A verbatim repeat of the lines below is required, with the pictures removed.

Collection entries
=== Begin Enclosure ===
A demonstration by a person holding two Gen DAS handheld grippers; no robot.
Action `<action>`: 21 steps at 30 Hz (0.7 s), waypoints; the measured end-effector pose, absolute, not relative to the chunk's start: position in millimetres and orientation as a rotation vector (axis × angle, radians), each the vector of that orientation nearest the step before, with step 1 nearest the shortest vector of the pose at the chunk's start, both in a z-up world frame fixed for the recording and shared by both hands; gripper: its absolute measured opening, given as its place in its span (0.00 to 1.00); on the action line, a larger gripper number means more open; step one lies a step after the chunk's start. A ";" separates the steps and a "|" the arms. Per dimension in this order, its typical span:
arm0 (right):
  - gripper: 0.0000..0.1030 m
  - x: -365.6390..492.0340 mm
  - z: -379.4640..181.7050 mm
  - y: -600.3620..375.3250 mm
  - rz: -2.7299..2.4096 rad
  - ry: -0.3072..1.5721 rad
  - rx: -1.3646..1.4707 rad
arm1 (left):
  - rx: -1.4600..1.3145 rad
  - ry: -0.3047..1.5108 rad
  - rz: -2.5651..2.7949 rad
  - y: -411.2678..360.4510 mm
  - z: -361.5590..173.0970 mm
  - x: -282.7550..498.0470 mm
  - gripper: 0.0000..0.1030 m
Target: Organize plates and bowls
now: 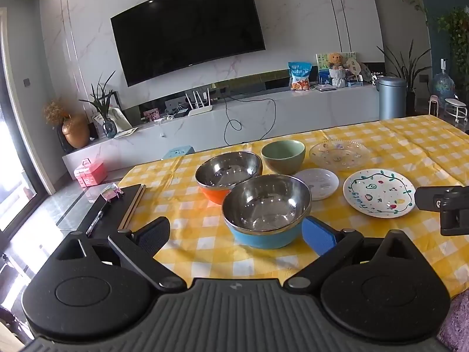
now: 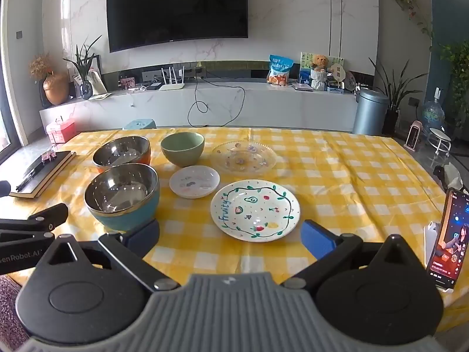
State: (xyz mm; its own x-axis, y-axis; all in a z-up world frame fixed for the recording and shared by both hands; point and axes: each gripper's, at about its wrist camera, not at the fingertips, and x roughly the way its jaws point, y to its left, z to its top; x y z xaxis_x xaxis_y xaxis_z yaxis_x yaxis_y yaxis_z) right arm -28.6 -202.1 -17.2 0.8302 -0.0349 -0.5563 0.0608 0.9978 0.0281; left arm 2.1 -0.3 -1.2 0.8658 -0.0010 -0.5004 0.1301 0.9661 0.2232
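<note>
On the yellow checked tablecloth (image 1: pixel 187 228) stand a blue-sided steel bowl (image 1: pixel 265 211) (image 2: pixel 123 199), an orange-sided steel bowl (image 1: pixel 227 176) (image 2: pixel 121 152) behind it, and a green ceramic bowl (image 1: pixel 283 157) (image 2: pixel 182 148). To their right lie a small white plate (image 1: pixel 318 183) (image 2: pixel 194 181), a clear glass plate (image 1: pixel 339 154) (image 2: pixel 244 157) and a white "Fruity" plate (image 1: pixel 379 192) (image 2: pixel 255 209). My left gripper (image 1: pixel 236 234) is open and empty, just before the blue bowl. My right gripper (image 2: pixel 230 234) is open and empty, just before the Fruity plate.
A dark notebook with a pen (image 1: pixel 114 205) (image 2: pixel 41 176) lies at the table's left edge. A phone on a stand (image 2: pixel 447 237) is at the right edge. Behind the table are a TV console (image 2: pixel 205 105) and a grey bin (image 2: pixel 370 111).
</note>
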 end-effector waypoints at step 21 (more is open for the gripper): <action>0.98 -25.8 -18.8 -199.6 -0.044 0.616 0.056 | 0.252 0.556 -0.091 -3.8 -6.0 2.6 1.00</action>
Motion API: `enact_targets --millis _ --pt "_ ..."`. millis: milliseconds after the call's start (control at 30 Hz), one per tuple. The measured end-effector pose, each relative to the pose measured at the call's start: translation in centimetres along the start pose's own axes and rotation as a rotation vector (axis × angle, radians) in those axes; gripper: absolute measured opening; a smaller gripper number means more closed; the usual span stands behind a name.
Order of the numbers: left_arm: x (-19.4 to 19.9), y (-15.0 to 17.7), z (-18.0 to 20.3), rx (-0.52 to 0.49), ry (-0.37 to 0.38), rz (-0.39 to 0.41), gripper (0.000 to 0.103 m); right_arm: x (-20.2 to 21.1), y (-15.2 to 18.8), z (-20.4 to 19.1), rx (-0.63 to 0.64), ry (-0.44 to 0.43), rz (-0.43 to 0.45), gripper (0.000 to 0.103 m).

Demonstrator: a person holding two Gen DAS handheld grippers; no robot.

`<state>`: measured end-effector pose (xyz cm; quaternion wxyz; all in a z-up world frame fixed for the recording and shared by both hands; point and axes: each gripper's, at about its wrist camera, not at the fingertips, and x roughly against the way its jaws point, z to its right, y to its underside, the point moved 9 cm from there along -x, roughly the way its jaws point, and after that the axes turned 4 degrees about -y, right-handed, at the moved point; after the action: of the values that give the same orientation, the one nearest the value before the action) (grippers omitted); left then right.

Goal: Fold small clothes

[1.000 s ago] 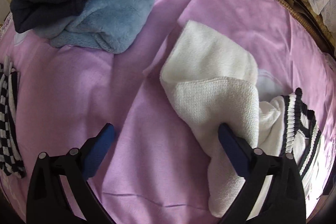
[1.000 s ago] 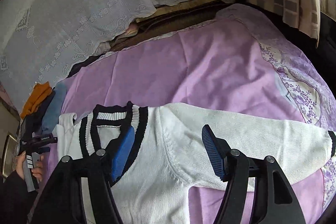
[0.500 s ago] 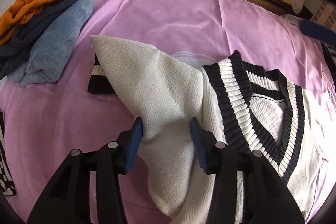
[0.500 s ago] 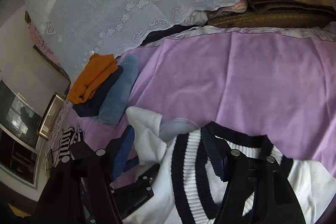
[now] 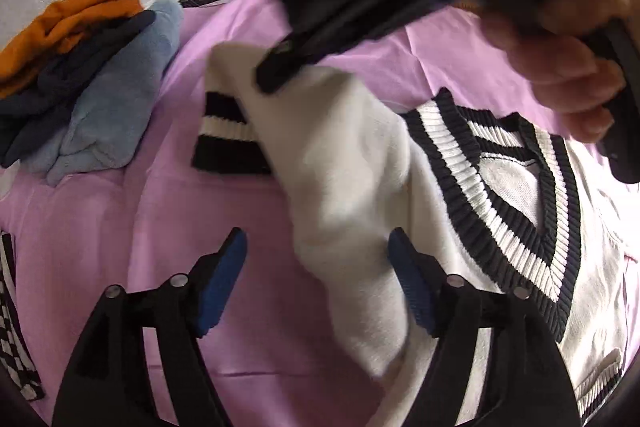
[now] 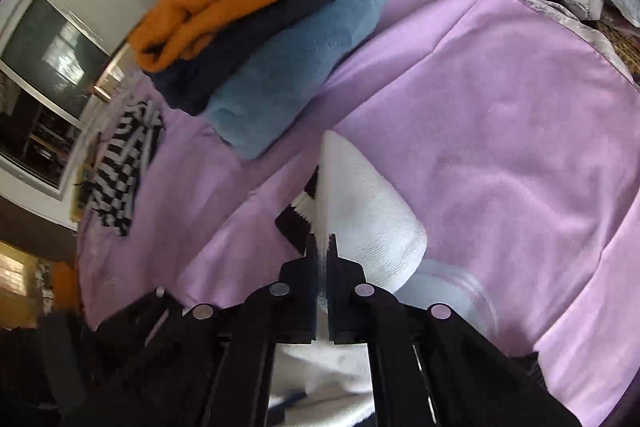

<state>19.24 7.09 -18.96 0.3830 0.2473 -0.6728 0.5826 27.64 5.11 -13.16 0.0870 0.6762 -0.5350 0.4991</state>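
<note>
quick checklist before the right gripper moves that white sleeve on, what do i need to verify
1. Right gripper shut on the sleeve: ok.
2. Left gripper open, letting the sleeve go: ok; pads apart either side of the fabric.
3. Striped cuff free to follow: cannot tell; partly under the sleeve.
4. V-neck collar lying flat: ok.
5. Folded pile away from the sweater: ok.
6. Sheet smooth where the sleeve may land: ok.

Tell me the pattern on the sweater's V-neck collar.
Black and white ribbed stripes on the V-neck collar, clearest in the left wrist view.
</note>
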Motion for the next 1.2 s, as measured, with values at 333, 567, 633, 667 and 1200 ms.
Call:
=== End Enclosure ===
= Exercise output =
A demonstration by a person holding two Gen DAS handheld grippers; no robot.
Action `<action>`: 21 steps at 30 Hz (0.7 s), waypoints; the measured end-effector pose, absolute, not relative to the chunk's start: position in millimetres and orientation as a rotation vector (axis × angle, radians), each the vector of that orientation nearest the step before, with step 1 nearest the shortest vector of the pose at the chunk's start, both in a z-up world frame fixed for the recording and shared by both hands; gripper: its absolute measured opening, given as its place in its span (0.00 to 1.00); on the action line, a larger gripper number means more open; step one lies a step after the chunk's start. A ";" separates the steps and a "|" the arms. Per dimension in this order, its typical span:
arm0 (right):
  - gripper: 0.0000..0.1030 m
  - x: -365.6390..492.0340 mm
  - z: -379.4640..181.7050 mm
  - y: -600.3620..375.3250 mm
  - rz: -2.7299..2.4096 rad
  - ry: -0.3072..1.5721 rad
  - rx: -1.3646..1.4707 rad
arm1 (left):
  - rx: -1.4600..1.3145 rad
  - ry: -0.3047..1.5108 rad
  - rz: -2.5651..2.7949 rad
  - y: -411.2678..360.4510 mm
  - z: -361.5590..173.0970 mm
  - x: -282.7550..498.0470 mm
  - gripper: 0.0000..0.1030 m
Target: Organize plates and bowls
now: 
now: 
State: (xyz mm; its own x-axis, y-axis; all in a z-up world frame fixed for the recording and shared by both hands; point and axes: each gripper's, at about its wrist camera, not at the fingertips, and x roughly the way its jaws point, y to its left, z to its top; x y z xaxis_x xaxis_y xaxis_z yaxis_x yaxis_y yaxis_z) right arm -28.6 -202.1 -17.2 0.8302 -0.0349 -0.5563 0.0608 0.9978 0.0281; left arm 2.1 -0.3 -1.2 0.8658 -0.0010 -0.5004 0.1301 0.9661 0.2232
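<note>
On the yellow checked tablecloth (image 1: pixel 187 228) stand a blue-sided steel bowl (image 1: pixel 265 211) (image 2: pixel 123 199), an orange-sided steel bowl (image 1: pixel 227 176) (image 2: pixel 121 152) behind it, and a green ceramic bowl (image 1: pixel 283 157) (image 2: pixel 182 148). To their right lie a small white plate (image 1: pixel 318 183) (image 2: pixel 194 181), a clear glass plate (image 1: pixel 339 154) (image 2: pixel 244 157) and a white "Fruity" plate (image 1: pixel 379 192) (image 2: pixel 255 209). My left gripper (image 1: pixel 236 234) is open and empty, just before the blue bowl. My right gripper (image 2: pixel 230 234) is open and empty, just before the Fruity plate.
A dark notebook with a pen (image 1: pixel 114 205) (image 2: pixel 41 176) lies at the table's left edge. A phone on a stand (image 2: pixel 447 237) is at the right edge. Behind the table are a TV console (image 2: pixel 205 105) and a grey bin (image 2: pixel 370 111).
</note>
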 end-effector waypoints at step 21 (more is open for the gripper): <action>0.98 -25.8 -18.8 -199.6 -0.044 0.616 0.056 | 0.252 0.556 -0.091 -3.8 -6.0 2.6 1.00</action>
Motion API: `enact_targets --millis _ --pt "_ ..."`. millis: milliseconds after the call's start (control at 30 Hz), one per tuple. The measured end-effector pose, each relative to the pose measured at the call's start: translation in centimetres along the start pose's own axes and rotation as a rotation vector (axis × angle, radians) in those axes; gripper: absolute measured opening; a smaller gripper number means more closed; the usual span stands behind a name.
Order of the numbers: left_arm: x (-19.4 to 19.9), y (-15.0 to 17.7), z (-18.0 to 20.3), rx (-0.52 to 0.49), ry (-0.37 to 0.38), rz (-0.39 to 0.41), gripper (0.000 to 0.103 m); right_arm: x (-20.2 to 21.1), y (-15.2 to 18.8), z (-20.4 to 19.1), rx (-0.63 to 0.64), ry (-0.44 to 0.43), rz (-0.43 to 0.45), gripper (0.000 to 0.103 m).

Demonstrator: a person holding two Gen DAS handheld grippers; no robot.

`<state>`: measured end-effector pose (xyz cm; quaternion wxyz; all in a z-up world frame fixed for the recording and shared by both hands; point and axes: each gripper's, at about its wrist camera, not at the fingertips, and x roughly against the way its jaws point, z to its right, y to its underside, the point moved 9 cm from there along -x, roughly the way its jaws point, and after that the axes turned 4 degrees about -y, right-handed, at the moved point; after the action: of the values that give the same orientation, the one nearest the value before the action) (grippers omitted); left then right.

Goal: Fold small clothes

[1.000 s ago] 
[1.000 s ago] 
[0.500 s ago] 
[0.500 s ago] 
[now] 
[now] 

<state>19.24 7.09 -18.96 0.3830 0.2473 -0.6728 0.5826 27.64 5.11 -13.16 0.0870 0.6762 -0.5350 0.4991</state>
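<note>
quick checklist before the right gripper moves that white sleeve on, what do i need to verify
1. Right gripper shut on the sleeve: ok.
2. Left gripper open, letting the sleeve go: ok; pads apart either side of the fabric.
3. Striped cuff free to follow: cannot tell; partly under the sleeve.
4. V-neck collar lying flat: ok.
5. Folded pile away from the sweater: ok.
6. Sheet smooth where the sleeve may land: ok.

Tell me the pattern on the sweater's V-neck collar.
Black and white ribbed stripes on the V-neck collar, clearest in the left wrist view.
</note>
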Motion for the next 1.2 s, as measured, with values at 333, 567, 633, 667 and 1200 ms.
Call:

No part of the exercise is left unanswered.